▸ **TASK GOAL**
Pull out every line with the word "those" from the entries below.

Saved data entries
———

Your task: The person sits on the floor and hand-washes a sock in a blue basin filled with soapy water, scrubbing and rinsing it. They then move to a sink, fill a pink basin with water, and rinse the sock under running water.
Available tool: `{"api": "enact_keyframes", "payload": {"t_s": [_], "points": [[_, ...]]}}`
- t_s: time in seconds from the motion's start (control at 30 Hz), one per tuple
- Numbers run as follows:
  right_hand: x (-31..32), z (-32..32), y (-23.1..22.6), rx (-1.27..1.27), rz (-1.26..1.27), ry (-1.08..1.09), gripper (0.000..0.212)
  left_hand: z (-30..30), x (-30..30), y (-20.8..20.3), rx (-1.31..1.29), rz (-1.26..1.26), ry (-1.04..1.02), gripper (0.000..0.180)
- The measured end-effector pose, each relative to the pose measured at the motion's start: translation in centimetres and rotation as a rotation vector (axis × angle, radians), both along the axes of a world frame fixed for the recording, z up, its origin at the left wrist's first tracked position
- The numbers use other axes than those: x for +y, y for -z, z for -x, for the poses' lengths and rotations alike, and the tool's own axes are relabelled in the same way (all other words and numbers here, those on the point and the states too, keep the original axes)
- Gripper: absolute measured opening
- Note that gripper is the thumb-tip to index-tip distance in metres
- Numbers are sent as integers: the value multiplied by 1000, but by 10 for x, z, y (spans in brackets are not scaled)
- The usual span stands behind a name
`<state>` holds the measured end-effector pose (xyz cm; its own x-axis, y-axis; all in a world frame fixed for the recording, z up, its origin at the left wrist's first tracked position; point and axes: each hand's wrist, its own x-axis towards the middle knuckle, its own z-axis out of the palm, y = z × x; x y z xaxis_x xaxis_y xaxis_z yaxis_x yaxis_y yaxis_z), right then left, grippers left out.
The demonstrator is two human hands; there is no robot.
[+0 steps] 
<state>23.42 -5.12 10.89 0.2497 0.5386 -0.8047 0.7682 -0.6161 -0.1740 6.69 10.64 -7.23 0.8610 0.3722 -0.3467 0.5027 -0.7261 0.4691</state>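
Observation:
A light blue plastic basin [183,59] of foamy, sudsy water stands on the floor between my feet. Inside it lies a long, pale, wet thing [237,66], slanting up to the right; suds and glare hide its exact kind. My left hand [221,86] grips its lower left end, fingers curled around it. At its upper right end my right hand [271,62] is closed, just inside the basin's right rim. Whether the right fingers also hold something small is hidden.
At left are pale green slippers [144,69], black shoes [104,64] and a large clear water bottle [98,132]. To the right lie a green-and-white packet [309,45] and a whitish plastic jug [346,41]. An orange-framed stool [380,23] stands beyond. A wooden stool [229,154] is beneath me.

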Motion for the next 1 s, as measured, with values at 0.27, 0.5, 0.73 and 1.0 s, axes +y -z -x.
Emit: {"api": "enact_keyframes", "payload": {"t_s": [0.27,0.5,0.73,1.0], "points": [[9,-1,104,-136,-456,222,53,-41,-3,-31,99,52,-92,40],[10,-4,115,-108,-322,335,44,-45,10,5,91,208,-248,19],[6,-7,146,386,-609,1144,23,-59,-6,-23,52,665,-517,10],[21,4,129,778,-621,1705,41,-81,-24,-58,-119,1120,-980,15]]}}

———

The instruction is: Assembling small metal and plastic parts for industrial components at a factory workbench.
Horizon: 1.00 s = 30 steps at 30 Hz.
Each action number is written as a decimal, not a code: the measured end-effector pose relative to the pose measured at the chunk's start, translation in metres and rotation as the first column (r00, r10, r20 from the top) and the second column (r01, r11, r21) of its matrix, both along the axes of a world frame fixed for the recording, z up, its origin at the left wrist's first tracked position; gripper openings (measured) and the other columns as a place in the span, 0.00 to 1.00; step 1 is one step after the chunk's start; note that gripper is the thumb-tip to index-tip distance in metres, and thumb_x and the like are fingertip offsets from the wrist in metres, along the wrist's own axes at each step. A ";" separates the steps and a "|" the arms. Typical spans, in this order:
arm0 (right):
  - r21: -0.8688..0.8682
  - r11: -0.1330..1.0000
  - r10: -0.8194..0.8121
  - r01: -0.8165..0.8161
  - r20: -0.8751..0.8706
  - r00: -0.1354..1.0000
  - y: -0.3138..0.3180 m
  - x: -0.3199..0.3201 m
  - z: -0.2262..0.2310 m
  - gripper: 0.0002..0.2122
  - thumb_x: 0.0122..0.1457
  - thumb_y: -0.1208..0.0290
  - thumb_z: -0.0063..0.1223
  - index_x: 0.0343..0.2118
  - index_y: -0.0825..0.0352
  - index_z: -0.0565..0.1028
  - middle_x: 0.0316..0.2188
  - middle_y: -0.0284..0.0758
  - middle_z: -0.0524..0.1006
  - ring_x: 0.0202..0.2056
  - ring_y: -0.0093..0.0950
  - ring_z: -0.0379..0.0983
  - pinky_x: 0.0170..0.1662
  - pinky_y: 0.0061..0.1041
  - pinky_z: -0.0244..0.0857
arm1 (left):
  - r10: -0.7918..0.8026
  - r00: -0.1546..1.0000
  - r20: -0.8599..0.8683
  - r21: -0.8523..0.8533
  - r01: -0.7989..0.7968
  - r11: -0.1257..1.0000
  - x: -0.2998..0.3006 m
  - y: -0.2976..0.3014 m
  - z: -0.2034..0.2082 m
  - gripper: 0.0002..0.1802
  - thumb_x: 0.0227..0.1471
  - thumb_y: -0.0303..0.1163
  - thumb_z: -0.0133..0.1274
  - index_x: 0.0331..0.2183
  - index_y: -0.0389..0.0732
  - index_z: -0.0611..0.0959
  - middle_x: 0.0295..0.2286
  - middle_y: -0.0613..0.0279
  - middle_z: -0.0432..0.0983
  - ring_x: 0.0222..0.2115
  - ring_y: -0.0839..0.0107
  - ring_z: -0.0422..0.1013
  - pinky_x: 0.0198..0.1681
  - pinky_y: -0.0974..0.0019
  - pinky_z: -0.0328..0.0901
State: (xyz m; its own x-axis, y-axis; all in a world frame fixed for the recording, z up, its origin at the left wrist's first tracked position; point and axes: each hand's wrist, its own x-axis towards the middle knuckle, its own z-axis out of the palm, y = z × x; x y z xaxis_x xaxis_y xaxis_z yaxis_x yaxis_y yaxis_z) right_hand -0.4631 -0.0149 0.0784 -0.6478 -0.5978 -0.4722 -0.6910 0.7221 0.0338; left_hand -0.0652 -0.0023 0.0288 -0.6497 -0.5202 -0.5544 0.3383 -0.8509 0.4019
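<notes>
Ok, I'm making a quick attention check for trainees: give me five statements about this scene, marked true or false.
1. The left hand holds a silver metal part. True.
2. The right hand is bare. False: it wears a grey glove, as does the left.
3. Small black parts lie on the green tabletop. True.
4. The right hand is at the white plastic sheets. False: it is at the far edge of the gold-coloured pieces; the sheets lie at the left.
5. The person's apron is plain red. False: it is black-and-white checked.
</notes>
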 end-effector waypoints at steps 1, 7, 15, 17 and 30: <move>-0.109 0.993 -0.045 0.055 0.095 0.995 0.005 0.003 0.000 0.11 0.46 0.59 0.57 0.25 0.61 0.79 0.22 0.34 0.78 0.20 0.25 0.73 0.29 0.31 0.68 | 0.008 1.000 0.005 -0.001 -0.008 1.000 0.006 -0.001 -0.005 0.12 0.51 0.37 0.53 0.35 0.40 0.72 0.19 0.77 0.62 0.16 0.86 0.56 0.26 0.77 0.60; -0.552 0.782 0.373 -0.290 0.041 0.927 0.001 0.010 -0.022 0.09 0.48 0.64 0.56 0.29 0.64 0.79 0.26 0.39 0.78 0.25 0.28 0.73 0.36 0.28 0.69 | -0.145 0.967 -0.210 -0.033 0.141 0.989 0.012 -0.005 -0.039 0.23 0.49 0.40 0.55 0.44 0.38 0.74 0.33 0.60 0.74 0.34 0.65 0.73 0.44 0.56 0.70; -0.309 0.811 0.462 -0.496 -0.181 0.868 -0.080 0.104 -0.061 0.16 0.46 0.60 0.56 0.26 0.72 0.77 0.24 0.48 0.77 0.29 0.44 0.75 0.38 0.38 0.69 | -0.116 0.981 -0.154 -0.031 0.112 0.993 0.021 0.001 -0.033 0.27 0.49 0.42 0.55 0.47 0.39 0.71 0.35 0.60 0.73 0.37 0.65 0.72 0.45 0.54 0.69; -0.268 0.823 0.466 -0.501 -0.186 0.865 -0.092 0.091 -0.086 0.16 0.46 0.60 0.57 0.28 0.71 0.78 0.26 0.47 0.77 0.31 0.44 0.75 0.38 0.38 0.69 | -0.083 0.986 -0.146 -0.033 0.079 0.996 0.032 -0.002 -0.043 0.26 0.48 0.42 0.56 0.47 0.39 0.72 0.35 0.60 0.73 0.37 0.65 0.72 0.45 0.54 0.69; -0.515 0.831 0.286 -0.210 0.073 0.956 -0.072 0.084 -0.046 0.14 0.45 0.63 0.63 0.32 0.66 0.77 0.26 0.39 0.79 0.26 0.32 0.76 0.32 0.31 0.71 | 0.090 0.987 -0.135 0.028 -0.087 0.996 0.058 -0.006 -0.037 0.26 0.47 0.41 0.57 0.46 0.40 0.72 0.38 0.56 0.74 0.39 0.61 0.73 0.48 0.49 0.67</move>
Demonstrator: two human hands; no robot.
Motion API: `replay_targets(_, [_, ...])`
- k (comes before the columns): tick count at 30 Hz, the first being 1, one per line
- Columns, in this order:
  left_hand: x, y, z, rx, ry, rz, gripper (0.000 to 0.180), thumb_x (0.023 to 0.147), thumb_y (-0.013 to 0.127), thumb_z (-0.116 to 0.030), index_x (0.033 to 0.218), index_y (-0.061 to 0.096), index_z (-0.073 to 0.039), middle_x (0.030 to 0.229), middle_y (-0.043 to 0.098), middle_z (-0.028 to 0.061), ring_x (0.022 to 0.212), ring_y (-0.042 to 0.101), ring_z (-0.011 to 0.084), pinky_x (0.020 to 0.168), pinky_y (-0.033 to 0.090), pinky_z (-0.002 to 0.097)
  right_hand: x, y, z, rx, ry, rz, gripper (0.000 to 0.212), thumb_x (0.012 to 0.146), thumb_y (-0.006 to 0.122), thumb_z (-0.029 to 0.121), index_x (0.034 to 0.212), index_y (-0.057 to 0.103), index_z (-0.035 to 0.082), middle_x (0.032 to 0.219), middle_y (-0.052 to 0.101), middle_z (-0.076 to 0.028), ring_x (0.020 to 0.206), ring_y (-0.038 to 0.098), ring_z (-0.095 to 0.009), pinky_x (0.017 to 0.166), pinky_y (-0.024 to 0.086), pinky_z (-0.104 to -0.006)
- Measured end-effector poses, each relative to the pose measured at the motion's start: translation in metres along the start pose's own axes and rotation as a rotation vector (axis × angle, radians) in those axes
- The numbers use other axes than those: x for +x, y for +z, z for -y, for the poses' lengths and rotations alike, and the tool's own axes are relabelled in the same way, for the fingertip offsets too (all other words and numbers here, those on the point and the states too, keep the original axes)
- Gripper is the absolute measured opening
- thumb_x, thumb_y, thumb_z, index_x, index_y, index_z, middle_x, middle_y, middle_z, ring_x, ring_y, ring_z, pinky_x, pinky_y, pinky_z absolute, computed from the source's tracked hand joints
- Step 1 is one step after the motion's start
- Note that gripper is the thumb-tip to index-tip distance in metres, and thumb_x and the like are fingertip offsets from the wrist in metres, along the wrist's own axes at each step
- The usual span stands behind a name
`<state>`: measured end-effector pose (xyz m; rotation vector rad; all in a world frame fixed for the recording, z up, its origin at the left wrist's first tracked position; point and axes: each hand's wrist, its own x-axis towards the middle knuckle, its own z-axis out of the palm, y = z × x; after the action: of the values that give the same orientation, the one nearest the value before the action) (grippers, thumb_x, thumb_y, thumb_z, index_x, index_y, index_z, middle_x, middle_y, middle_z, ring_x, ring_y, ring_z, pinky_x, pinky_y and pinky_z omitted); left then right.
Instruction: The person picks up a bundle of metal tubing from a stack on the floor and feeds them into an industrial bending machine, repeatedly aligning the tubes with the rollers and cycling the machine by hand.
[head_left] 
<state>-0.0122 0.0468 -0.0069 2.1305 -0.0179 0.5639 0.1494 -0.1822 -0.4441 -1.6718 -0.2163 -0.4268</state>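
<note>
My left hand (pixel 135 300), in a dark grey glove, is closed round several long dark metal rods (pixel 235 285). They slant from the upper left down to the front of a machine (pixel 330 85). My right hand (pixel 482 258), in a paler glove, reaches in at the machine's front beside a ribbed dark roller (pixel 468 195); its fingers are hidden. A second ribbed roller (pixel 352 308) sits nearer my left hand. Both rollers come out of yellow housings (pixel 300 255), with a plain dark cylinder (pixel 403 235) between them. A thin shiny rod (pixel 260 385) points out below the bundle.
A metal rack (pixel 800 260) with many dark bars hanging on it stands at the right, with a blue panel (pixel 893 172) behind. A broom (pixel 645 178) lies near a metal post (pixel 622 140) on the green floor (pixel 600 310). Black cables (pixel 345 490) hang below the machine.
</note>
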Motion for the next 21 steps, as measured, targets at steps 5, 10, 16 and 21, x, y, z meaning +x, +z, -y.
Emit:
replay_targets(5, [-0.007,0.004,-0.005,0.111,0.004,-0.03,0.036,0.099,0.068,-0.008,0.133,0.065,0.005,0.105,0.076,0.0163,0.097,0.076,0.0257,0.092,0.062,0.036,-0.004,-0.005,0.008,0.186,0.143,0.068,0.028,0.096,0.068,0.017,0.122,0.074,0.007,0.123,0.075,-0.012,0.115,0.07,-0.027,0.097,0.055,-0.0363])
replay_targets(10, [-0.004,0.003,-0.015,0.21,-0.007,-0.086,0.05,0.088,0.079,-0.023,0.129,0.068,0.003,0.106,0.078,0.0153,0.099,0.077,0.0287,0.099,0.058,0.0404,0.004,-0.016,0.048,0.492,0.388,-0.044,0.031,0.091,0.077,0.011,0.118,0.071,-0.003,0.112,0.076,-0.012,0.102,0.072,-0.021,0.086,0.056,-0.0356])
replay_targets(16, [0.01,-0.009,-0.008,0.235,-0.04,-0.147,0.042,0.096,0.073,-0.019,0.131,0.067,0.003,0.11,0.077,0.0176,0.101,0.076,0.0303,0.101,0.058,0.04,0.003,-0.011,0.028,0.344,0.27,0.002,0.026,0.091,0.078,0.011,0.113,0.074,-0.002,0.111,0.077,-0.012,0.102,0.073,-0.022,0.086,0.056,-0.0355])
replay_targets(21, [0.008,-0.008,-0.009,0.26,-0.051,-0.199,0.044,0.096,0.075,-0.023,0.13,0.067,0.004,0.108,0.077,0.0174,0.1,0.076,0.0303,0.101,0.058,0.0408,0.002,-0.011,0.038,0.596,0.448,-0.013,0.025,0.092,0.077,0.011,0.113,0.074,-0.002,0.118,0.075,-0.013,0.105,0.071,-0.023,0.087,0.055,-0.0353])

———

▸ **EXPECTED ANSWER**
- The numbers use other axes than those: x for +y, y for -z, z for -x, for the poses' lengths and rotations alike, and the tool's own axes are relabelled in the same way (all other words and numbers here, those on the point and the states too, keep the original axes)
- Measured end-effector poses, each relative to the pose measured at the motion's start: translation in metres along the start pose's own axes and rotation as a rotation vector (axis × angle, radians) in those axes
- The numbers use other axes than those: x for +x, y for +z, z for -y, for the poses' lengths and rotations alike, and the tool's own axes are relabelled in the same way, for the fingertip offsets too (all other words and numbers here, those on the point and the states too, keep the original axes)

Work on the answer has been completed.